В это же время горел в клубах синюшного дыма танк ополченцев. Наводчик «укров» второго танка поджёг его со второго выстрела. Первым, бронебойным, он сшиб с башни пулемёт, а кумулятивным стрелял уже наверняка.
Оставаясь в позиции дуэлянтов оба танка, «укров» и «сепаров», злобно гаркали друг на друга двигателями от совершаемых манёвров «Не поймаешь!», оставаясь на удобной для этого дистанции. Оба командира понимали, что сблизиться на расстояние выстрела прямой наводкой, в 500—600 метров, станет местом для экипажей на вроде пересыльного пункта на небеса. Танки и гарцевали по пахоте поэтому, как бы туда и не торопясь.

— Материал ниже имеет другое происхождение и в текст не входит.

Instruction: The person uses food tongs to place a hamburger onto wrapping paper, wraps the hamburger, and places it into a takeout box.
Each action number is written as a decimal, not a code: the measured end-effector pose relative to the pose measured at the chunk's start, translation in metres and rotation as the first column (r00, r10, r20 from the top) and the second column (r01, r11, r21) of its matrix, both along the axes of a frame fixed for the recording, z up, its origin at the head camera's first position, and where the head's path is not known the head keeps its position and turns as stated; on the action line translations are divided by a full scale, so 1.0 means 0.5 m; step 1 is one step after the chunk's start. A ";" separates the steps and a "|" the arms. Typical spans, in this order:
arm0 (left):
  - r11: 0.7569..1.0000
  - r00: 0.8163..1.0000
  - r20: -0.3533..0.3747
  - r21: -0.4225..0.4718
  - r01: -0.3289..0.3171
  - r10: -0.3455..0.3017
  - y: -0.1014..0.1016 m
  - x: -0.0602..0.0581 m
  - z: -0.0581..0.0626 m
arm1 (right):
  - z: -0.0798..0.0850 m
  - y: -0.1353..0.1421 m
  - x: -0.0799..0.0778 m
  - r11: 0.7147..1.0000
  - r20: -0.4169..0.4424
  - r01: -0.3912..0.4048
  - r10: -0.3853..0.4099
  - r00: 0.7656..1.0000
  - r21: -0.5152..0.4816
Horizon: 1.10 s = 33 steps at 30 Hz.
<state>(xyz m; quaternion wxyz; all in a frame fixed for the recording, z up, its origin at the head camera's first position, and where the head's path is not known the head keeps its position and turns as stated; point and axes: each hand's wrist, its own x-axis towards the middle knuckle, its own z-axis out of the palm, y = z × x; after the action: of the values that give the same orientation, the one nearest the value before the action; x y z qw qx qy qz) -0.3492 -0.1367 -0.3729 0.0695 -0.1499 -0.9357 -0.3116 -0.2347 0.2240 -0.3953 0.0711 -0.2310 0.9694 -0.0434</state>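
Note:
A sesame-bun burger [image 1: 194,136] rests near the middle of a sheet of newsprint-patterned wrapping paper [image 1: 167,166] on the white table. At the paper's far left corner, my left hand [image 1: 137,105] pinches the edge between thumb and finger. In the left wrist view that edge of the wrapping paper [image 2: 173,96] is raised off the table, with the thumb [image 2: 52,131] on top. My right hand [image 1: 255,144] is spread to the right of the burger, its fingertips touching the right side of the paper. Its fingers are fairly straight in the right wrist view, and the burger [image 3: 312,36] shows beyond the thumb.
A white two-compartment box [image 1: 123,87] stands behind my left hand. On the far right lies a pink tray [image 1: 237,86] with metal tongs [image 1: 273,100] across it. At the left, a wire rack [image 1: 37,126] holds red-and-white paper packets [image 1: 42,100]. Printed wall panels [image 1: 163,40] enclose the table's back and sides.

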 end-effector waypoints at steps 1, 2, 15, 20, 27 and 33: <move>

…Стреляли в друг друга по очереди, соглашаясь с тем, что ранее их лишь прошипевшие и опалившие воздух выстрелы нашептали танкистам и моральные правила этой дуэли: их восьмеро, злых на жизнь, но умирать на непокорённом – пусть даже только – поле, «вибачте» -извините, этого – дудки! А ещё оттого, кто с этого забытого богом поля укатит, ликуя торжественным звоном гусениц, зависит и исход поединка у моста. И своё слово, здесь и сейчас, должны были сказать наводчики орудий.
«Укр» бронебойным подкалиберным попал в лобовую броню, и это было его второе попадание в сходящиеся клином бронеплиты. Но российские сто миллиметров толщины танкового «лба» приняли на себя, ойкнув, остроконечную часть снаряда и наконечник с вольфрамовым стержнем, лишь скользнув по броне, тоже издал звук, будто о себе что-то горькое, но вполне уместное брякнул. Механик-«сепар» тут же сорвал своего стального коня с места и, с аллюра перейдя в галоп, резко остановился, замер на несколько секунд – выстрел: отрывающийся от жерла ствола пушки шар огня, и …не роковой для танка «укров». Но снаряд срезал, будто дьявольской косой, левый подкрылок и всё-всё металлическое и нет, что чередой было вмонтировано и закреплено на той стороне и защищало от бокового попадания.
Двигатели ревели всё громче и отважней. Азарт «дуэлянтов» будто детонацией от выстрелов и взрывной волной передался стрелкам активным шевелением их у дороги. Они, так и не решившие до этого времени, кому из них жить дальше, а кого сегодня закопают, участили и усилили свои автоматные очереди. Между тем стрельба прямой наводкой сама себя выпрашивала у танкистов и расстояние между ними не стремительно, однако неминуемо сокращалось. Это был тот самый случай, когда коса попала на камень и наоборот.
Догорал танк «сепаров», не отдав ни матерям, ни детям, ни жёнам – никому и никогда уже не отдаст, их любимого и родного им человечка, ни одного из четверых. Ударные волны разметали во все стороны «дымовую тучу» и подбитый танк «укров» всеми тремя открытыми люками как бы орал в небо: «Мы спасены!..». А два экипажа, живых человечков божьих, тоже любимых, родных и дорогих, спасала, защищая закалённой сталью, броня, вот только от них самих зависело – умереть им сейчас за что-то, или продолжать жить кем-то до, возможно, глубокой-глубокой старости.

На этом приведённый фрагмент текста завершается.